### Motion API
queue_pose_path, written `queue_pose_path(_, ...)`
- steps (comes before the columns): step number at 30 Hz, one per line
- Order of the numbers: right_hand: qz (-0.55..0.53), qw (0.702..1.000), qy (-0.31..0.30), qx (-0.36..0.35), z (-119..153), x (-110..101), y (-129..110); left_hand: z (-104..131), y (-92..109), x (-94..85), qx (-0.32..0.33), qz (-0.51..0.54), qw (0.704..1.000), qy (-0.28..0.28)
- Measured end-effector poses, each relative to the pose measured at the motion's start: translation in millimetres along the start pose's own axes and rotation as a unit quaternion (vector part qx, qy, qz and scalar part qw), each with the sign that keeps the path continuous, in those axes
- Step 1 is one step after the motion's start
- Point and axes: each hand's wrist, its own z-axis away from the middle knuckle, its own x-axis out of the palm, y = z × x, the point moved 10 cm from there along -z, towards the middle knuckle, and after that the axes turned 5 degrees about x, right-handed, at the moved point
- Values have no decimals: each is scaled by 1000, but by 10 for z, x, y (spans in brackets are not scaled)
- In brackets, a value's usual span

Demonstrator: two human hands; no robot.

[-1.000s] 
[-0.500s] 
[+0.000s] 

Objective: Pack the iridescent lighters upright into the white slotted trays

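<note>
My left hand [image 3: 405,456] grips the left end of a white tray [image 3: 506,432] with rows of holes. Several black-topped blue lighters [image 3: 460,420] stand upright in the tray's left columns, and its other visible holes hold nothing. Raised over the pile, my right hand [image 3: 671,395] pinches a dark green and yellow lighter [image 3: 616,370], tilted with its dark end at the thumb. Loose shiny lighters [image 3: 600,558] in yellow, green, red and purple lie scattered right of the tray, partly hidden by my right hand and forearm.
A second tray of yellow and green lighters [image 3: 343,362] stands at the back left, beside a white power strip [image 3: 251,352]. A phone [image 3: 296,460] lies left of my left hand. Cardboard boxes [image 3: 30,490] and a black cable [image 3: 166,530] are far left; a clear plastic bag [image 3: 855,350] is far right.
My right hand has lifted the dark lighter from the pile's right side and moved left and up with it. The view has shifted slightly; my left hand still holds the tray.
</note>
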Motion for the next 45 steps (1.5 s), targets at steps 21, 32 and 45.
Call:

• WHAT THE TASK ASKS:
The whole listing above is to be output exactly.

• ANSWER SPACE:
### Motion API
queue_pose_path, written `queue_pose_path(_, ...)`
- steps (comes before the columns): step number at 30 Hz, one per line
- Order of the numbers: right_hand: qz (-0.55..0.53), qw (0.702..1.000), qy (-0.31..0.30), qx (-0.36..0.35), z (-119..153), x (-110..101), y (-129..110); left_hand: z (-104..131), y (-92..109), x (-94..85), qx (-0.32..0.33), qz (-0.51..0.54), qw (0.704..1.000), qy (-0.28..0.28)
- Measured end-effector poses, each relative to the pose measured at the motion's start: translation in millimetres along the start pose's own axes and rotation as a unit quaternion (vector part qx, qy, qz and scalar part qw), each with the sign that keeps the path continuous, in those axes
- Step 1 is one step after the motion's start
- Point and axes: each hand's wrist, its own z-axis away from the middle knuckle, its own x-axis out of the palm, y = z × x, the point moved 10 cm from there along -z, towards the middle knuckle, and after that the axes turned 5 degrees about x, right-handed, at the moved point
- Values have no decimals: each is scaled by 1000, but by 10 for z, x, y (spans in brackets are not scaled)
- In brackets, a value's usual span

Demonstrator: two human hands; no robot.

[-1.000s] 
[-0.500s] 
[+0.000s] 

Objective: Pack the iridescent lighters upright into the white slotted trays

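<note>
My left hand [image 3: 405,456] grips the left end of a white tray [image 3: 506,432] with rows of holes. Several black-topped blue lighters [image 3: 460,420] stand upright in the tray's left columns, and its other visible holes hold nothing. Raised over the pile, my right hand [image 3: 671,395] pinches a dark green and yellow lighter [image 3: 616,370], tilted with its dark end at the thumb. Loose shiny lighters [image 3: 600,558] in yellow, green, red and purple lie scattered right of the tray, partly hidden by my right hand and forearm.
A second tray of yellow and green lighters [image 3: 343,362] stands at the back left, beside a white power strip [image 3: 251,352]. A phone [image 3: 296,460] lies left of my left hand. Cardboard boxes [image 3: 30,490] and a black cable [image 3: 166,530] are far left; a clear plastic bag [image 3: 855,350] is far right.
My right hand has lifted the dark lighter from the pile's right side and moved left and up with it. The view has shifted slightly; my left hand still holds the tray.
</note>
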Motion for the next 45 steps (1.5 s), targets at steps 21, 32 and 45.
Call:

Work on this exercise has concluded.